▸ **Problem statement**
Below are some records; give them all again exactly, but not the pictures.

------------------------

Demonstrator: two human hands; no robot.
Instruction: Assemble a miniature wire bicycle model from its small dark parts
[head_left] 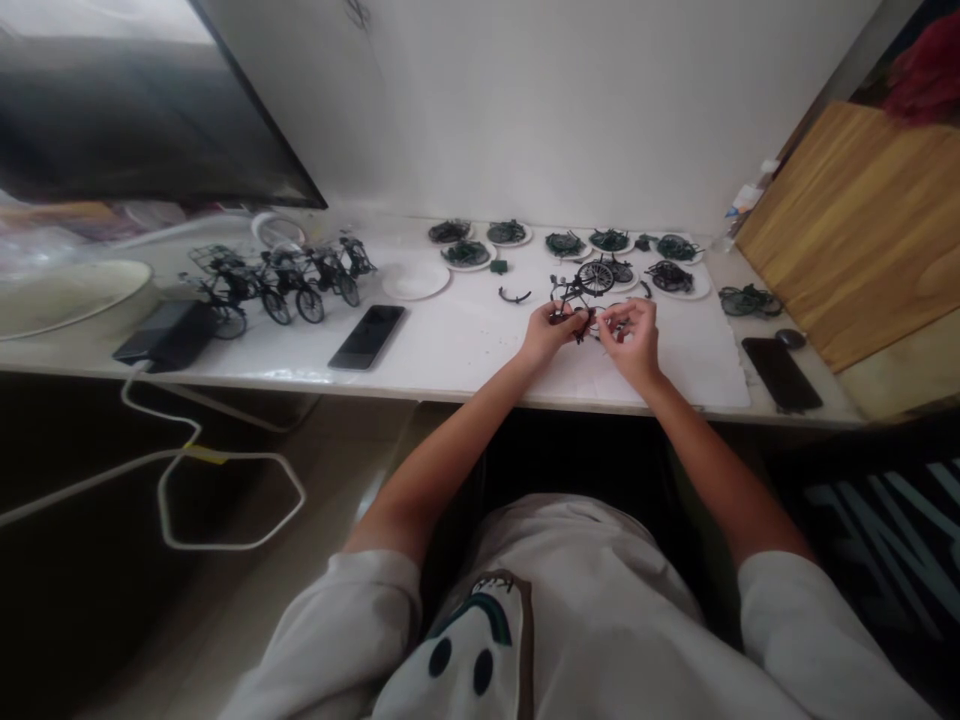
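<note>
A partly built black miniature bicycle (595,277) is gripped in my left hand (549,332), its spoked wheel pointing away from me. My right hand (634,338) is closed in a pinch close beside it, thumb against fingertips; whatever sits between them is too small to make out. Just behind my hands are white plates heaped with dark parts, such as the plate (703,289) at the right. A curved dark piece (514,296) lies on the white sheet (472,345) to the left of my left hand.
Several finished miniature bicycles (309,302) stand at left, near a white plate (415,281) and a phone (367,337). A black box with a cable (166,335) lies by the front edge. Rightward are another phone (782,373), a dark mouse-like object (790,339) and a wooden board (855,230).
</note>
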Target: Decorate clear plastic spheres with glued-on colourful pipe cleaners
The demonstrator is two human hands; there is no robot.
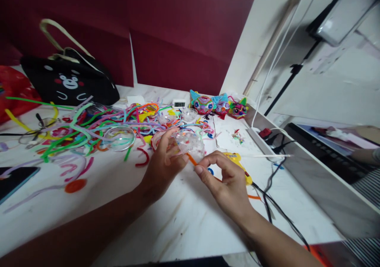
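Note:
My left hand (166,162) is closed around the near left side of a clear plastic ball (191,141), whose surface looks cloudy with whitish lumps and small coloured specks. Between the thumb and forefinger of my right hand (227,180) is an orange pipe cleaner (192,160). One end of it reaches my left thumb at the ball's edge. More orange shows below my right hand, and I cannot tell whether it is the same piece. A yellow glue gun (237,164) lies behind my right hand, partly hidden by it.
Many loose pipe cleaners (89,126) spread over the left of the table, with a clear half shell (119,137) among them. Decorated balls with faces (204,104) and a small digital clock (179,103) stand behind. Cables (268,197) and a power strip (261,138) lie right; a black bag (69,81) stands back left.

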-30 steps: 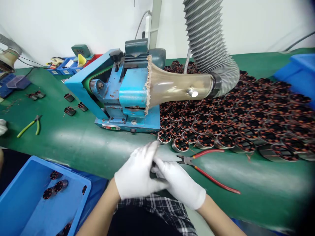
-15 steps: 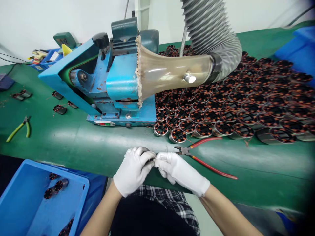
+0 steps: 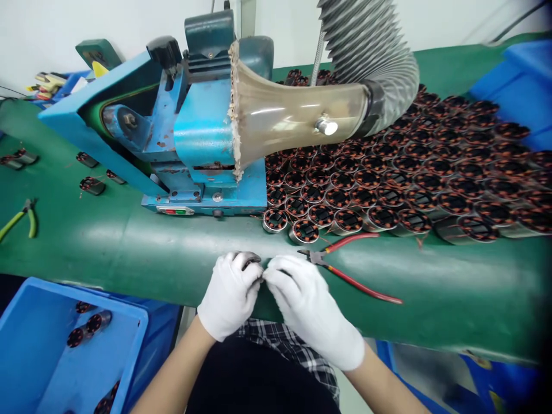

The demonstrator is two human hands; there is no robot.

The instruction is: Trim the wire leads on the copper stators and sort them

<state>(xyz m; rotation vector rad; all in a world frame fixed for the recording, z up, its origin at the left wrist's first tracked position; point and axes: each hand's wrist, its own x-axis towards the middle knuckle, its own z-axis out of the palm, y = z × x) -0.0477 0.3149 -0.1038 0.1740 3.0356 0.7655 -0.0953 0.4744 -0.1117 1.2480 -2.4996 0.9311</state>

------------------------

▸ **Answer area**
Demonstrator: two human hands; no robot.
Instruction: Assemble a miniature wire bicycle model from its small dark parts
[head_left] 
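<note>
A partly built black miniature bicycle (595,277) is gripped in my left hand (549,332), its spoked wheel pointing away from me. My right hand (634,338) is closed in a pinch close beside it, thumb against fingertips; whatever sits between them is too small to make out. Just behind my hands are white plates heaped with dark parts, such as the plate (703,289) at the right. A curved dark piece (514,296) lies on the white sheet (472,345) to the left of my left hand.
Several finished miniature bicycles (309,302) stand at left, near a white plate (415,281) and a phone (367,337). A black box with a cable (166,335) lies by the front edge. Rightward are another phone (782,373), a dark mouse-like object (790,339) and a wooden board (855,230).
</note>
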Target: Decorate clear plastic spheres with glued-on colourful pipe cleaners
The demonstrator is two human hands; there is no robot.
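Note:
My left hand (166,162) is closed around the near left side of a clear plastic ball (191,141), whose surface looks cloudy with whitish lumps and small coloured specks. Between the thumb and forefinger of my right hand (227,180) is an orange pipe cleaner (192,160). One end of it reaches my left thumb at the ball's edge. More orange shows below my right hand, and I cannot tell whether it is the same piece. A yellow glue gun (237,164) lies behind my right hand, partly hidden by it.
Many loose pipe cleaners (89,126) spread over the left of the table, with a clear half shell (119,137) among them. Decorated balls with faces (204,104) and a small digital clock (179,103) stand behind. Cables (268,197) and a power strip (261,138) lie right; a black bag (69,81) stands back left.
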
-30 steps: 
-15 steps: 
+0 steps: 

The demonstrator is two human hands; there is no robot.

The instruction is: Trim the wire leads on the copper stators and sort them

<state>(xyz m; rotation vector rad; all in a world frame fixed for the recording, z up, its origin at the left wrist's first tracked position; point and axes: each hand's wrist, its own x-axis towards the middle knuckle, its own z-axis out of the palm, y = z × x) -0.0477 0.3149 -0.1038 0.1740 3.0356 0.7655 -0.0953 0.4744 -0.1117 1.2480 -2.4996 0.9311</state>

This completes the output.